Results: Our case study showed that treatment with DMF inhibited the activation of MSK1 and RSK1, 2 kinases in PBMCs in patients. This supports that DMF is the active metabolite in vivo in psoriatic patients during DMF treatment.

Conclusion: Pro-inflammatory proteins are induced through activation of MSK1 and NF-κB/p65 at (S276). The extracellular signal-regulated kinases (ERK1/2) control cell survival by activating both MSK1 and RSK1, 2 kinases. P-RSK1, 2 activates P-κBα and NF-κB/p65 at (S536). The phosphorylation of NF-κB/p65 at (S276) and (S536) controls different T cell and dendritic cell functions. DMF´s inhibitory effect on MSK1 and RSK1, 2 kinase activations reduces multiple immune reactions in psoriatic patients.

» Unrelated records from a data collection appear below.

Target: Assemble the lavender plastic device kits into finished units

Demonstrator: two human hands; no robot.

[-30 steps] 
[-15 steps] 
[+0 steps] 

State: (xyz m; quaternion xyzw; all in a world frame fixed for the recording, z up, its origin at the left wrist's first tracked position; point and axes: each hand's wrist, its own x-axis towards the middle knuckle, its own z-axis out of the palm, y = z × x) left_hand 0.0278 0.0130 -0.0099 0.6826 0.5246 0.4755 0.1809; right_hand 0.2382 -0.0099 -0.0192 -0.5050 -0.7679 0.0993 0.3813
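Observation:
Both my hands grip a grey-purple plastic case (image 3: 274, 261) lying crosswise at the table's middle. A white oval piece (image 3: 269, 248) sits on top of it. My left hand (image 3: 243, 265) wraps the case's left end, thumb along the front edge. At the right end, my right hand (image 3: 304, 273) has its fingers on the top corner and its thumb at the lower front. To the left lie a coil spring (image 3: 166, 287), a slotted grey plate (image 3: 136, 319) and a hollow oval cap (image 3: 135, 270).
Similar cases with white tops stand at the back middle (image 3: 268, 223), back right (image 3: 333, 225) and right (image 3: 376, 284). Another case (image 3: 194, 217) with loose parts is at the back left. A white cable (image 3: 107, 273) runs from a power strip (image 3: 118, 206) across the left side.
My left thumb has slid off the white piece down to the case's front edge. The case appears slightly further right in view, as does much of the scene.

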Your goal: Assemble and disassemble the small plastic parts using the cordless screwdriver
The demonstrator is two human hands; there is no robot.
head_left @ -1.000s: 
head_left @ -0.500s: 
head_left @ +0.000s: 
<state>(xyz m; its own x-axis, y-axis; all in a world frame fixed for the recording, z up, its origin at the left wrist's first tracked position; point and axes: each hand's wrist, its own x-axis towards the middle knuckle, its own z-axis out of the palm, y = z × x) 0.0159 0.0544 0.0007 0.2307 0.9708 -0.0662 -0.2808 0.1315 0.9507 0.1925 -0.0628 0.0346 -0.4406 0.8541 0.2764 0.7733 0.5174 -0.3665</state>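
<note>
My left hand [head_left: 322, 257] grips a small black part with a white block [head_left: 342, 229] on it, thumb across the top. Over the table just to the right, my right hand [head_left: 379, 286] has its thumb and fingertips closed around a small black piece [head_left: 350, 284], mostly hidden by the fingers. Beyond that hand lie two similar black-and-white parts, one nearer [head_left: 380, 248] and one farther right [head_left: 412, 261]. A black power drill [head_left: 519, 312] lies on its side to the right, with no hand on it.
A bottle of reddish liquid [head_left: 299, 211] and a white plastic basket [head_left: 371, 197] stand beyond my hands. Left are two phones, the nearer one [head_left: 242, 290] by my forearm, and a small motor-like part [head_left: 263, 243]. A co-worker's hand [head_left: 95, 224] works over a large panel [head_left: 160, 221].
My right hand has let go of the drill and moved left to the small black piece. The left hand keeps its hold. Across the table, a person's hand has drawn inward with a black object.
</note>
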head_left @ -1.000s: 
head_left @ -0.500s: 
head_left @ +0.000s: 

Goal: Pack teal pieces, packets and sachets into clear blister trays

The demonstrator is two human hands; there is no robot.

Keywords: 2; DMF; IKKα; IKKβ; IκBα; MSK1; NF-κB/p65; RSK1; psoriasis.

Figure 1

Effect of DMF on PBMCs isolated from psoriatic patient 1 responding to treatment with DMF. PBMCs were collected prior, Day 0 and 90 days after treatments start. (A) PBMCs were stimulated with anisomycin (0.2 µg/ml) or IL-1β (10 ng/ml) for 10 and 20 minutes. In a sample of 20 µg protein/lane the level of immune-staining with antibodies for P-MSK1 (S376), (S212) and total MSK1 or for P-NF-κB p-p65 (S536) and total NF-κB p65 was determined by Western Blotting. The blot was re-incubated with antibodies for β-Actin (B) The level of immune-staining with antibodies for P-RSK1, 2 (S380)/(S386) both, P-RSK2 (S227) and total RSK2 was determined by Western blotting. The blot was re-incubated with antibodies for β-Actin. (C) PBMCs were isolated from healthy individual and stimulated with anisomycin (0.2 µg/ml) or EGF (1 µg/ml) for 0 and 20 minutes. In a sample of 20 µg protein/lane the level of immune-staining with antibodies for P-MSK1 (S376), MSK1 and P-RSK1, 2 (S380)/(S386), RSK1, 2 was determined by Western blotting. The blot was re-incubated with antibodies for β-Actin. The phosphorylated band appears above the total protein.

Figure 2

Effect of DMF on PBMCs isolated from psoriatic patient 1 responding to treatment with DMF. (A) PBMCs were collected prior, Day 0 and Day 90 after treatments start. PBMCs were stimulated as before and in a sample of 20 µg protein/lane the level of immune-staining was tested with rabbit anti-P-IκBα (S32) antibodies. Thereafter the blot was striped and re-incubated with mouse anti-IκBα antibodies to determine the tot amount of IκBα by Western blotting. (Below) The fold induction of IκBα was normalized to day 0 and the non-stimulated PBMCs. (B) The expression level of total Actin was determined by antibodies for Pan-Actin and Western blotting. (Below) The fold induction was normalized to the expression of Pan-Actin at Day 0 and the non-stimulated PBMCs.

Figure 3

Schematic representation in PBMCs of the IL-1β, anisomycin induced activations of MSK1 and RSK1, 2 and IKKα/β kinases via the p38α MAPK and ERK 1/2 signalling pathways 9(A). Effect of DMF on these activations in PBMCs isolated from a patient with severe psoriasis and treated with DMF. DMF inhibited specifically the phosphorylation of MSK1 and RSK1, 2 kinases (B) P-MSK1 mediates the transactivation of P-NF-κB/(S276) while P-RSK1, 2 and P-IKKα mediate the transactivation of P-NF-κB (S536). P-RSK1, 2 and P-IKKβ can both induce the activation of P-IκB (S32). These were all inhibited by treatment with DMF. Inhibition of P-NF-κB/p65 (S276) and (S536) resulted in inhibition of the synthesis of inflammatory proteins and these resulted in the new synthesis of p53/p-p53 (S15). P53 DNA binding repressed BCL-2 and Cyclin D1., Inactivation of P-RSK2 leads also to apoptosis via the cleavage of Caspase-3 and 8 in the cytoplasm.,

Figure 4

Effect of DMF on PBMCs isolated from psoriatic patient 2 not responding to treatment with DMF. PBMCs were isolated Day 0 and Day 90 as before and stimulated with IL-1β (10 ng/ml) or EGF (1 ng/ml) for 10 and 20 minutes. (A) In a sample of 20 µg protein/lane the level of immune-staining was tested with antibodies for P-MSK1 (S376), total MSK1, P-NF-κB p65 (S536) and tot NF-κB p65 were determined by Western blotting. (B) The level of immune-staining with antibodies for P-RSK1, 2 (S380)/(S386) and total RSK2 was determined by Western blotting. The blots were re-probed with antibody for β-Actin.